**Directions for this task**
Please give back only the lines below from the one containing "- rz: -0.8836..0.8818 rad" to the one containing "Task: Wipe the", each repeated word for word, both ends included.
↓
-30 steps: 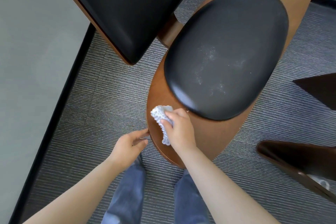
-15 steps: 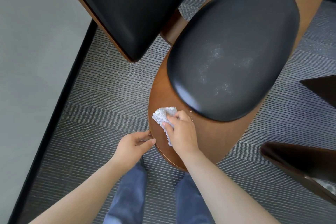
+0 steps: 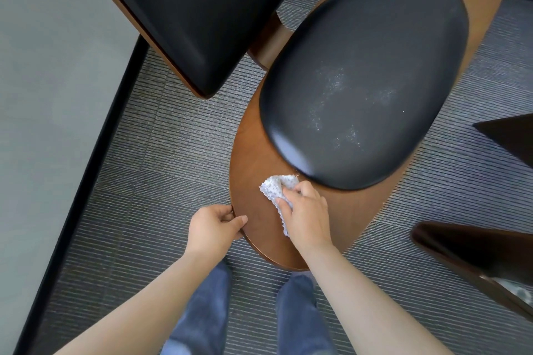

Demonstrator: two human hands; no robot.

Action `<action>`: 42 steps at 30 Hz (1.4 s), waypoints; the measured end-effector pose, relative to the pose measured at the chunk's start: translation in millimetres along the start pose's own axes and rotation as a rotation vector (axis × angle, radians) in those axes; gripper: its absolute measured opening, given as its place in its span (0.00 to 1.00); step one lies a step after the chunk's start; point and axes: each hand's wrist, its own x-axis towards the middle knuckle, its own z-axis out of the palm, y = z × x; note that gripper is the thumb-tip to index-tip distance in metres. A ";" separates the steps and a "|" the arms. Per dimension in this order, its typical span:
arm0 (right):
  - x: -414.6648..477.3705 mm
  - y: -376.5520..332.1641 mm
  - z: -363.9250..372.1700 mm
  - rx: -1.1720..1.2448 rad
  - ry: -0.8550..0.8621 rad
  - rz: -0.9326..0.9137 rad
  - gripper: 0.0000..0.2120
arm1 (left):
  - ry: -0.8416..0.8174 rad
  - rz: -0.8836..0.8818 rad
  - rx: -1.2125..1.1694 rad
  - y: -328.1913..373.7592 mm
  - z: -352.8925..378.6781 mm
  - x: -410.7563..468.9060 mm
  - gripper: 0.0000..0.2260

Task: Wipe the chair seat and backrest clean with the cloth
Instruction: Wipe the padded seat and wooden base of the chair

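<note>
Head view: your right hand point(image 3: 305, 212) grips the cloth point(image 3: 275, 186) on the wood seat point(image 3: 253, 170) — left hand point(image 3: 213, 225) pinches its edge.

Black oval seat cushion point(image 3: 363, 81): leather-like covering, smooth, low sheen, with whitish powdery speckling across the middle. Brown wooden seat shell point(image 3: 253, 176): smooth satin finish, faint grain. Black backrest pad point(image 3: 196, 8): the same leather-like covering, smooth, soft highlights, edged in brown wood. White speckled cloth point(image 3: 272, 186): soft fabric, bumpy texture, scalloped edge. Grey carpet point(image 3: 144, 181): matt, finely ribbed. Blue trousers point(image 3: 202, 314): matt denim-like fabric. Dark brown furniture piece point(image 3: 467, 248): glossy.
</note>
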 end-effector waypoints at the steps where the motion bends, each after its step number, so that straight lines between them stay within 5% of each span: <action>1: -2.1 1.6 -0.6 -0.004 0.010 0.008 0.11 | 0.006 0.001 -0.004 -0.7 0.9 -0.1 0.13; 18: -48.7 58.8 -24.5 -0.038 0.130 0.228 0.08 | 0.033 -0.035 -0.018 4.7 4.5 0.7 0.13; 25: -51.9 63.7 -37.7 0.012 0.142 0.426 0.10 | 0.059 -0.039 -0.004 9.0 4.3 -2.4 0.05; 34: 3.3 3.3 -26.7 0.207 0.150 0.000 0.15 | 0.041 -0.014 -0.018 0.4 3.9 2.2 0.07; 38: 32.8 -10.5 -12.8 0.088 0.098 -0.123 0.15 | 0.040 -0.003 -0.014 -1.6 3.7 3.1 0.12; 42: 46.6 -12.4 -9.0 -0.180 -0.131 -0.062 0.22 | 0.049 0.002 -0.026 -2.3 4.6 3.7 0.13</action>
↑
**Exercise output**
  - rz: -0.8836..0.8818 rad
  - rx: -1.2125..1.1694 rad
  - y: -328.1913..373.7592 mm
  - z: -352.8925..378.6781 mm
  - x: -410.7563..468.9060 mm
  - gripper: 0.0000..0.2260

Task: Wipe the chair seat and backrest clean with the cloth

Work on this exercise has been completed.